San Diego girl wins spelling bee
Snigdha Nandipati, 14, is fifth Indian-american winner in a row.
OXON HILL, MD. —
Snigdha Nandipati is the National Spelling Bee champion.
The 14-year-old from San Diego spelled guetapens, a French-derived word that means ambush, snare or trap. Calm and collected, she beat out eight other finalists in the brain-busting competition.
Nandipati is an avid reader, violinist and coin collector who plans to become a psychiatrist or neurosurgeon.
She’s also the fifth consecutive Indian-American winner and 10th in the last 14 years.
Stuti Mishra, of West Melbourne, Fla., finished second after misspelling “schwarmerei.”
Out of 278 participants who gathered at a convention center outside Washington, nine made it to the finals Thursday.
Nandipati was first up and correctly spelled “psammon,” which means an ecological community.

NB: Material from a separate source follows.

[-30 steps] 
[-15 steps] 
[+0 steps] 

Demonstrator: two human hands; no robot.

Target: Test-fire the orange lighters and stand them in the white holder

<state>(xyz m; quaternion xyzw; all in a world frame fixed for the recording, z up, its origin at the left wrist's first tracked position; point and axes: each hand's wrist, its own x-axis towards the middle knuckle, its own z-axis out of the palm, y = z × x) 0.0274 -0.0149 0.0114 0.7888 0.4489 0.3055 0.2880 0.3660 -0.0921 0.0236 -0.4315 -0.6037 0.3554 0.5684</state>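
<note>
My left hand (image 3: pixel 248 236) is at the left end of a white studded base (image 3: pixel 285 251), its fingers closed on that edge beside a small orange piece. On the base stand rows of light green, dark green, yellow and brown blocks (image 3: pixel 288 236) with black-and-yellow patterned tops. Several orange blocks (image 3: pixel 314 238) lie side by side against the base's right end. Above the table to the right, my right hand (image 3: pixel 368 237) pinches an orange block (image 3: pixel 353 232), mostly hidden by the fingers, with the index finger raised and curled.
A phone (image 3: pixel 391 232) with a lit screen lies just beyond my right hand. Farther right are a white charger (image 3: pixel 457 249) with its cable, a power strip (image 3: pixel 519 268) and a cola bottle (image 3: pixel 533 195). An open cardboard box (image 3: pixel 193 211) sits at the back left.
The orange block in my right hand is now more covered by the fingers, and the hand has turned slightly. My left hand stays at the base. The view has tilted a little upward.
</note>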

Hours earlier, Lena Greenberg, a home-schooled 14-yearold from Philadelphia, became the last to make the finals when she spelled “cholecystitis” — an inflammation of the gallbladder.
Meanwhile, 41 semifinalists heard the dreaded bell that signals an incorrect spelling. Those included one of the favorites, Vanya Shivashankar, 10, of Olathe, Kan. The younger sister of the 2009 champion got the only perfect score in the preliminary rounds.
Shivashankar was flummoxed by “pejerrey,” a small fish. She went with “perjere.”
For winning the 85th Scripps National Spelling Bee, Nandipati receives $30,000 in cash, a trophy, a $2,500 savings bond, a $5,000 scholarship and $2,600 in reference works from the Encyclopedia Britannica.